What is the number of lines in these entries that include "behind"? Write that number and no other text.

=== Section Start ===

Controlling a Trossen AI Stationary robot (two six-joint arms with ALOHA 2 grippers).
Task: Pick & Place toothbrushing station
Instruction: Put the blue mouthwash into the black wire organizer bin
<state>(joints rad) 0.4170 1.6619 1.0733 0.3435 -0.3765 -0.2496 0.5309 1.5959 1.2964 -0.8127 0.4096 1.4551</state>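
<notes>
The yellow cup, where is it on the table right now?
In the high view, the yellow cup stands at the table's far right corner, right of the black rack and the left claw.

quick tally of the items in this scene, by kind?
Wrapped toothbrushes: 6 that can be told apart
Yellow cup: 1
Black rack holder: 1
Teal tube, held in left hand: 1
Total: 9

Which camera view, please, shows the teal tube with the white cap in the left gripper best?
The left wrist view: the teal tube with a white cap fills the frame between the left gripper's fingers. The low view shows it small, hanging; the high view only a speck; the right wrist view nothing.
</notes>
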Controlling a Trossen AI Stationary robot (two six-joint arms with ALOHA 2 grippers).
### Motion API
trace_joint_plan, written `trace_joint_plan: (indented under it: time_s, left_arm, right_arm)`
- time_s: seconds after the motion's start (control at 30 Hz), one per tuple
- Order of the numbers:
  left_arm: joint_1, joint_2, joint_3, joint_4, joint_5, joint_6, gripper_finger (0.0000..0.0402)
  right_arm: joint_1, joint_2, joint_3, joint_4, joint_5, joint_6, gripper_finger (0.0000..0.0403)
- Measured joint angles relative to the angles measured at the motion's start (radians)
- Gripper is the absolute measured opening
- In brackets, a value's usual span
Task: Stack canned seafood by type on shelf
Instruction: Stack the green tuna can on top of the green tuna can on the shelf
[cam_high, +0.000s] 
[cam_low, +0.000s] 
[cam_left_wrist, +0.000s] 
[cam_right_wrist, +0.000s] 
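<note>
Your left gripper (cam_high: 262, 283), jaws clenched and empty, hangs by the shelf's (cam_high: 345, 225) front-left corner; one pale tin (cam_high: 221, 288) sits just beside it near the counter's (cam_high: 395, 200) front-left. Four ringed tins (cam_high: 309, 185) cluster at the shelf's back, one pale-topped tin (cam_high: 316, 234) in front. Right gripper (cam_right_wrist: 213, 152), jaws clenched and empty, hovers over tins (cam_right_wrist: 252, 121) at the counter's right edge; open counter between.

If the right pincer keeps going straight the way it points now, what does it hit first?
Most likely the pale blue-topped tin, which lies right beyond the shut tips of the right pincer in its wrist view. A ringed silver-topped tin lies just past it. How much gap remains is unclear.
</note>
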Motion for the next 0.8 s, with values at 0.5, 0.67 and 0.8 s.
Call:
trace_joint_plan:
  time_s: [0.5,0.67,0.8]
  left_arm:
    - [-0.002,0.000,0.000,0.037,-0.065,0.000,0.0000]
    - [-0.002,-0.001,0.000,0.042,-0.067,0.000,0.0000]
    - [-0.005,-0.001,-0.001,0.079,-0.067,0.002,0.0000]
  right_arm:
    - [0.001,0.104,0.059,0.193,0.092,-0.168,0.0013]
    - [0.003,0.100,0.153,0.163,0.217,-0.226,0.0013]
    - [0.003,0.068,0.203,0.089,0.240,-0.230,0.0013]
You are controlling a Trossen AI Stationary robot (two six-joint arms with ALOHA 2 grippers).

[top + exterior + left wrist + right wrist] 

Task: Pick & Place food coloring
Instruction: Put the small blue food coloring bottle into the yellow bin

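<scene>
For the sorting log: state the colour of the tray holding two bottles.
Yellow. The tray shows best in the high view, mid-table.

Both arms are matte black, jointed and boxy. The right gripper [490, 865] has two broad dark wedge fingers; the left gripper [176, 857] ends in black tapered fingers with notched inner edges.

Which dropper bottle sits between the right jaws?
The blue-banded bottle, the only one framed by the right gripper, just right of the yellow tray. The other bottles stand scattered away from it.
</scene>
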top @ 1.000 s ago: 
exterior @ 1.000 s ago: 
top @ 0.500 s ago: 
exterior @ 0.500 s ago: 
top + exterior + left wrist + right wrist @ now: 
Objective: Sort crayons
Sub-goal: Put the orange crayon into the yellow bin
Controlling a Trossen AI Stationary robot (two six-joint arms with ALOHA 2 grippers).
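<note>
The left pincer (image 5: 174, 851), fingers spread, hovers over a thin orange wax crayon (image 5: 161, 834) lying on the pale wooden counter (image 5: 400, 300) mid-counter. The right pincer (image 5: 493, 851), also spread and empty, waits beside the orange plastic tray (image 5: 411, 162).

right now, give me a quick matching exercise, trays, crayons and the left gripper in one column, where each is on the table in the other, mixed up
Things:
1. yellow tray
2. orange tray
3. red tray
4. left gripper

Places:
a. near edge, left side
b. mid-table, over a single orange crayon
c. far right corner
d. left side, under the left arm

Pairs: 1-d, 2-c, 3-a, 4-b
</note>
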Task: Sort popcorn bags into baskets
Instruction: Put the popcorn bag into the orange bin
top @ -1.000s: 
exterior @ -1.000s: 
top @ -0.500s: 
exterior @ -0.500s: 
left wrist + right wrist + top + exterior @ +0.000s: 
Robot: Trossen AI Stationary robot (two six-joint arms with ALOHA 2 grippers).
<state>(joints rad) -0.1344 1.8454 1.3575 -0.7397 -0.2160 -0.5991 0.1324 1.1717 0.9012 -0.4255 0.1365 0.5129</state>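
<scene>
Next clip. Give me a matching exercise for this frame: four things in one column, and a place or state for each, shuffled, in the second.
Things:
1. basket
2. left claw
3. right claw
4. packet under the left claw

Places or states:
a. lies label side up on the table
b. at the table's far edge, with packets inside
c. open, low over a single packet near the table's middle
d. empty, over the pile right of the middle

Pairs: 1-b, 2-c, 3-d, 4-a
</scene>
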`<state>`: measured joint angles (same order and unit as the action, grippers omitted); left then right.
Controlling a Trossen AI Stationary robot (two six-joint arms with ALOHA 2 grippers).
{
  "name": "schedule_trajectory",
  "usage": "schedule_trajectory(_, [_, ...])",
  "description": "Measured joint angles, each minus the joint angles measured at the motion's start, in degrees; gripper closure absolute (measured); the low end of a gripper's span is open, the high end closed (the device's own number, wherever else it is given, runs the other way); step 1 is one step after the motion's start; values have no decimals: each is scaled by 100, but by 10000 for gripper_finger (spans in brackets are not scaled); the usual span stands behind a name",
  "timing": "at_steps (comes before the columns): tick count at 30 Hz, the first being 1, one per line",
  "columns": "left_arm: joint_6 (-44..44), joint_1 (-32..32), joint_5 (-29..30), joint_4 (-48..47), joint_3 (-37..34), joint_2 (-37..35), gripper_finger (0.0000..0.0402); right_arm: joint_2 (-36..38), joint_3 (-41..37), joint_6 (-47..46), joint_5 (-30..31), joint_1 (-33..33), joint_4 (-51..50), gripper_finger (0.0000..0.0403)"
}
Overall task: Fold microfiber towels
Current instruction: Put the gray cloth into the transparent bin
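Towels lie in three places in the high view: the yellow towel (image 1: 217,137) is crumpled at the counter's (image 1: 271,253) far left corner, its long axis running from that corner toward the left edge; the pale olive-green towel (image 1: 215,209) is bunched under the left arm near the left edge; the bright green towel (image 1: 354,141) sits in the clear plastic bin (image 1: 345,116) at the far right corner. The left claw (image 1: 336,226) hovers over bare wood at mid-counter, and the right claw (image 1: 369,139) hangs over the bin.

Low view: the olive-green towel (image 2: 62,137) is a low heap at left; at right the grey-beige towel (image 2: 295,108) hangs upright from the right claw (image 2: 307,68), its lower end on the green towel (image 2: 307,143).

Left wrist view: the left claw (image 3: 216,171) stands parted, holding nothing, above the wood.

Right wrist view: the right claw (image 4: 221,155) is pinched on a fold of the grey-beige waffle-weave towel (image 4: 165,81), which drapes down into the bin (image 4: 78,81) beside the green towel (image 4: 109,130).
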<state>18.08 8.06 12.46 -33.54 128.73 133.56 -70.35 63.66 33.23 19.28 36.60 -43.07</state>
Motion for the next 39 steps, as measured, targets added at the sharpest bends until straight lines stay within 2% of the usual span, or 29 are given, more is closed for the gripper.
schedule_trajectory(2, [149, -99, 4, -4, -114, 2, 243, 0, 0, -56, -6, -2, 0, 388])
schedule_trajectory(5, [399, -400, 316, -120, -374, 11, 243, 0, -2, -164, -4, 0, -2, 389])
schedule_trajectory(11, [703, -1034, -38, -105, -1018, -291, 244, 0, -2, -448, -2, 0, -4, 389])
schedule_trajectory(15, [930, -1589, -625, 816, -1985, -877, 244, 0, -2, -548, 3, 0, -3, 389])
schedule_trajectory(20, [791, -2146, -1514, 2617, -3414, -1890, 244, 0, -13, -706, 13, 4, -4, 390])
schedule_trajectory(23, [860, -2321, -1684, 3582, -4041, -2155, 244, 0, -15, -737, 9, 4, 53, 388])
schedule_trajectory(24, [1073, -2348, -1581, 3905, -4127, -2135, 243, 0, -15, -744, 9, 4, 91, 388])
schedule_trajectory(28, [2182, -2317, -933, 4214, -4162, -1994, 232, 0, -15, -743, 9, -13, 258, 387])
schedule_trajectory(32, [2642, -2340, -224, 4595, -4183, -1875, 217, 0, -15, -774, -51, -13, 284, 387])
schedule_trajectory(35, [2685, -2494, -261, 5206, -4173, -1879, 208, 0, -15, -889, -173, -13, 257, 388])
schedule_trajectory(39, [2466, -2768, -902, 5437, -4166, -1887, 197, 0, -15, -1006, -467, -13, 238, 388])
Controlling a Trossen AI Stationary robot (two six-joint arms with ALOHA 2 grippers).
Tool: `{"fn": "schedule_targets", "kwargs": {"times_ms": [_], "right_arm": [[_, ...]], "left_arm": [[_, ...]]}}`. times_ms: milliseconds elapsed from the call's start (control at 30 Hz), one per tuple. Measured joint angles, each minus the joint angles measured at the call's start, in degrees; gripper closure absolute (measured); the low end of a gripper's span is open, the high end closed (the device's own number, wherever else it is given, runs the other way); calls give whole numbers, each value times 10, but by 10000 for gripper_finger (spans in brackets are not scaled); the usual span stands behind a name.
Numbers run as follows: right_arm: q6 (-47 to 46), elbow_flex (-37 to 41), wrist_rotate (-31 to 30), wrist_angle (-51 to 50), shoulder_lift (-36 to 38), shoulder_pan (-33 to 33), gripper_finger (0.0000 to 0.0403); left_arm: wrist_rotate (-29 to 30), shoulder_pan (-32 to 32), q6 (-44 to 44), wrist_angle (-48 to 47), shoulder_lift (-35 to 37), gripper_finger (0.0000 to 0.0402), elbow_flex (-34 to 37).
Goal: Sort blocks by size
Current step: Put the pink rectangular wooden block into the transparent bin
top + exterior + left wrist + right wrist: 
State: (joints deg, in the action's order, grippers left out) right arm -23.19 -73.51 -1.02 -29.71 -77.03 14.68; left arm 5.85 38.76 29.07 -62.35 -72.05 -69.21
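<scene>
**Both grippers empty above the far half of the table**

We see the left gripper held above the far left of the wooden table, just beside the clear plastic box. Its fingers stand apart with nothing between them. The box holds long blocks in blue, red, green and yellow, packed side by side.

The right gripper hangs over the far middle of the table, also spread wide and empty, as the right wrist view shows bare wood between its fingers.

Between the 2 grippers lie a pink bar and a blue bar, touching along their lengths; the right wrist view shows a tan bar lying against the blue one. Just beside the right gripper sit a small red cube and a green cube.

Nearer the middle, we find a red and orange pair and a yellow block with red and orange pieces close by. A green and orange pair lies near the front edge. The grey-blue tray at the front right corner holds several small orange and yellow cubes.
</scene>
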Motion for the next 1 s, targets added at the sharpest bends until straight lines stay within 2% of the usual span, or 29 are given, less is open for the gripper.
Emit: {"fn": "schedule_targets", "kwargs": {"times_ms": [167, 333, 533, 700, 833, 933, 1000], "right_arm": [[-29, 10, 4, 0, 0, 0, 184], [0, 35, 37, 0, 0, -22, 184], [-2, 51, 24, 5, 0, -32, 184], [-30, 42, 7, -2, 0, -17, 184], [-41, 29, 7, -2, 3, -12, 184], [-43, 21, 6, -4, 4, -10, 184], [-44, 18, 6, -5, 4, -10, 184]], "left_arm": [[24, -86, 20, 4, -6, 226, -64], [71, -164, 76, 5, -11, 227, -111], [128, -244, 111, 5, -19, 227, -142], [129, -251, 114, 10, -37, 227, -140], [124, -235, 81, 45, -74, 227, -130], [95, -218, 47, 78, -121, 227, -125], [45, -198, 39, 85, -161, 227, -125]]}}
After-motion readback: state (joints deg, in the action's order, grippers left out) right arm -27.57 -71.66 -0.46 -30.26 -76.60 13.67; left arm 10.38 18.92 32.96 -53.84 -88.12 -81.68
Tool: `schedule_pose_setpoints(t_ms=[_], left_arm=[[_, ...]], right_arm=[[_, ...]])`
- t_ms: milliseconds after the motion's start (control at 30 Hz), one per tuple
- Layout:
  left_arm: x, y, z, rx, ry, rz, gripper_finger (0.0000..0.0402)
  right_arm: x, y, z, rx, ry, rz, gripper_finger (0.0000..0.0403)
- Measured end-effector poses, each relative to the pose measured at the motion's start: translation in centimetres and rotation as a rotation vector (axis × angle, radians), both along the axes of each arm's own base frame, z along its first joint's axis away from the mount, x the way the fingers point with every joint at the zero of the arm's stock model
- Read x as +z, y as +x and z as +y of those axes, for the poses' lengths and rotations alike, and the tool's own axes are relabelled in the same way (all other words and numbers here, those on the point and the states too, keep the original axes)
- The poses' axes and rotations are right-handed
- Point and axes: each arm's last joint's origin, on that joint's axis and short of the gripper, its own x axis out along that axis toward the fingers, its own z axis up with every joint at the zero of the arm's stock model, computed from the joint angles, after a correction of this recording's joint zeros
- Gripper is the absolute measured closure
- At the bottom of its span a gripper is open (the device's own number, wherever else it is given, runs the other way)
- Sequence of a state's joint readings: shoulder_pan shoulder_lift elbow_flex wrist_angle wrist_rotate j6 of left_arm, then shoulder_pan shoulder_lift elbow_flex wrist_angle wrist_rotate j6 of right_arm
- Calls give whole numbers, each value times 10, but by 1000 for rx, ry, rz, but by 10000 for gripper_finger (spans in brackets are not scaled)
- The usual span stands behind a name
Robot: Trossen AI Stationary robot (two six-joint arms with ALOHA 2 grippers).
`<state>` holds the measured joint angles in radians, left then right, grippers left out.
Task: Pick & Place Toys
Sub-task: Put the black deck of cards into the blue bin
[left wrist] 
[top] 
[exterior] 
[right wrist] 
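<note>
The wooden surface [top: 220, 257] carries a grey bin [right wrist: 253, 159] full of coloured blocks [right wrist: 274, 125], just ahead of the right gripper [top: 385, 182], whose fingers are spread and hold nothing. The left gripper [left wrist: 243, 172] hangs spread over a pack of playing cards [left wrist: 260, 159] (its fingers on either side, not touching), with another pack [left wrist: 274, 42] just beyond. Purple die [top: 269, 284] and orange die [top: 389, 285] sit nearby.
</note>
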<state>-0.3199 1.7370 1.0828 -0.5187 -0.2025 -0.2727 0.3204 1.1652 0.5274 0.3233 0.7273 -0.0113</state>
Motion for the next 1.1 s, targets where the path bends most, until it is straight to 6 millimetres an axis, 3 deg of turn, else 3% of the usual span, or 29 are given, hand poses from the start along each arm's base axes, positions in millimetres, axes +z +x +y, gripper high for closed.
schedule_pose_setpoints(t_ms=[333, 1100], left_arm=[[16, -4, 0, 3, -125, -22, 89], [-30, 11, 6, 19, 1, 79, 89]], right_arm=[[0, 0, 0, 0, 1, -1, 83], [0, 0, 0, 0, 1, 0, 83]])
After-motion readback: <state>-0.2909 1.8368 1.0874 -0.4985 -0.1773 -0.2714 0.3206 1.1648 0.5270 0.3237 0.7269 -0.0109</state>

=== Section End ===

__WORKED SOLUTION__: 3